TASK TO CARRY OUT: When you reach the line in the listing below that contains "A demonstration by", begin returning lines exactly as written, and stop after the line that contains "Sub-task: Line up". Return no other lines.

______________________________

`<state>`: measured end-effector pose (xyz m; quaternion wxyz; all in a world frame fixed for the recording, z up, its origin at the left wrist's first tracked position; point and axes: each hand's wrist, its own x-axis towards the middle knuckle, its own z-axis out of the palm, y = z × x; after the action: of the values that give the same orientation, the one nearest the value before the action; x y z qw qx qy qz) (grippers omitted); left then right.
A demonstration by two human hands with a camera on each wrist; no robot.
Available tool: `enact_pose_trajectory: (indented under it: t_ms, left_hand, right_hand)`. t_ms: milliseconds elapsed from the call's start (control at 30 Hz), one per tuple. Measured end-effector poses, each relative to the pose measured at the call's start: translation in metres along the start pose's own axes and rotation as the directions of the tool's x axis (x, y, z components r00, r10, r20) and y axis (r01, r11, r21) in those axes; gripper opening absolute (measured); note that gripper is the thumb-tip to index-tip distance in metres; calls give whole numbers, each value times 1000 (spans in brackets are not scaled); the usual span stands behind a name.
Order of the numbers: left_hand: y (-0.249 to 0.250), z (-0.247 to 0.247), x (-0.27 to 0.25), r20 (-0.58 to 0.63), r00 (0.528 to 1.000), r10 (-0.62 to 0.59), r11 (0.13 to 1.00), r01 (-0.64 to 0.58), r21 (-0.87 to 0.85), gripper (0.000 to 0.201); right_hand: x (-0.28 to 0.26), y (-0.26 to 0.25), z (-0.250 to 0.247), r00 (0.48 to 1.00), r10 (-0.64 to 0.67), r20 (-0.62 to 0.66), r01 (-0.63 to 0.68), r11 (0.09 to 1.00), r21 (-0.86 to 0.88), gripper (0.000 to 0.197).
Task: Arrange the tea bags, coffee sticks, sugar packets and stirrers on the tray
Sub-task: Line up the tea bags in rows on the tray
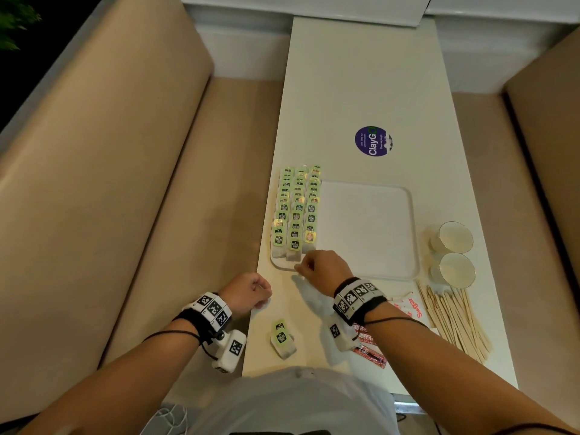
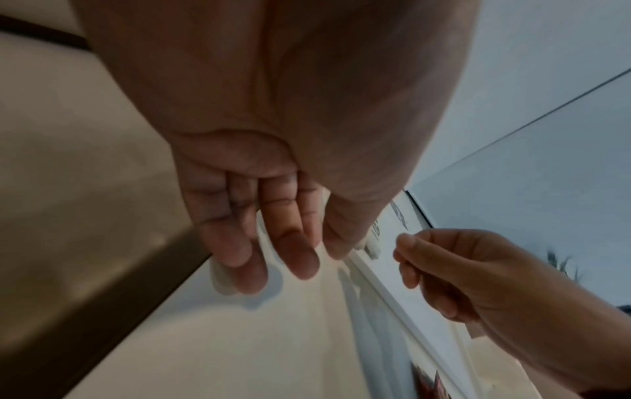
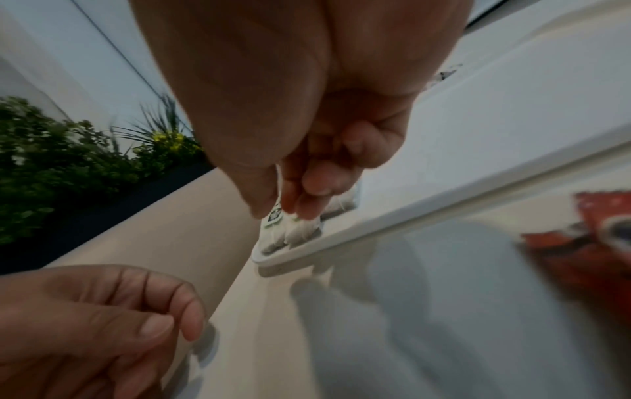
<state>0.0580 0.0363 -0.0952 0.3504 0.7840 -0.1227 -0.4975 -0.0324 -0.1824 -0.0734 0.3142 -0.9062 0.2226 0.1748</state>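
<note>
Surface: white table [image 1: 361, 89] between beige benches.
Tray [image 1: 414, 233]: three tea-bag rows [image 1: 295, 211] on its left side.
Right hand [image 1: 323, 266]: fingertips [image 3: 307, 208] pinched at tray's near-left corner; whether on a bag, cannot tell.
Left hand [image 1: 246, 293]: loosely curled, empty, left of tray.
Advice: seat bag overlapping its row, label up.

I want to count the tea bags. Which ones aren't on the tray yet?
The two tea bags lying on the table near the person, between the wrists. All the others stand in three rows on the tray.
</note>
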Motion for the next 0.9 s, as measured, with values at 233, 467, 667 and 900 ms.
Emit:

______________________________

RESPONSE TO THIS EXERCISE:
A demonstration by two human hands with a camera on each wrist; no robot.
Available tool: `enact_pose_trajectory: (indented under it: t_ms, left_hand, right_hand)`. t_ms: milliseconds elapsed from the call's start (control at 30 Hz), one per tuple. Measured end-effector poses, each relative to the pose measured at the call's start: translation in metres along the start pose's own axes and rotation as the directions of the tool's x axis (x, y, z components r00, r10, r20) and y axis (r01, r11, r21) in those axes; gripper opening absolute (measured); note that gripper is the thumb-tip to index-tip distance in metres; calls give whole numbers, each value times 1000 (spans in brackets are not scaled); the usual span stands behind a name.
Order of the numbers: left_hand: y (-0.249 to 0.250), z (-0.247 to 0.247), x (-0.27 to 0.25), r20 (-0.58 to 0.63), r00 (0.528 to 1.000), r10 (-0.62 to 0.59), r11 (0.13 to 1.00), r01 (-0.64 to 0.58), r21 (-0.87 to 0.85), gripper (0.000 to 0.201); right_hand: x (-0.28 to 0.26), y (-0.26 to 0.25), z (-0.250 to 0.247), r00 (0.48 to 1.00), r10 (-0.64 to 0.67), r20 (-0.62 to 0.66), r01 (-0.63 to 0.68), r11 (0.09 to 1.00), r21 (-0.86 to 0.88), gripper (0.000 to 0.197).
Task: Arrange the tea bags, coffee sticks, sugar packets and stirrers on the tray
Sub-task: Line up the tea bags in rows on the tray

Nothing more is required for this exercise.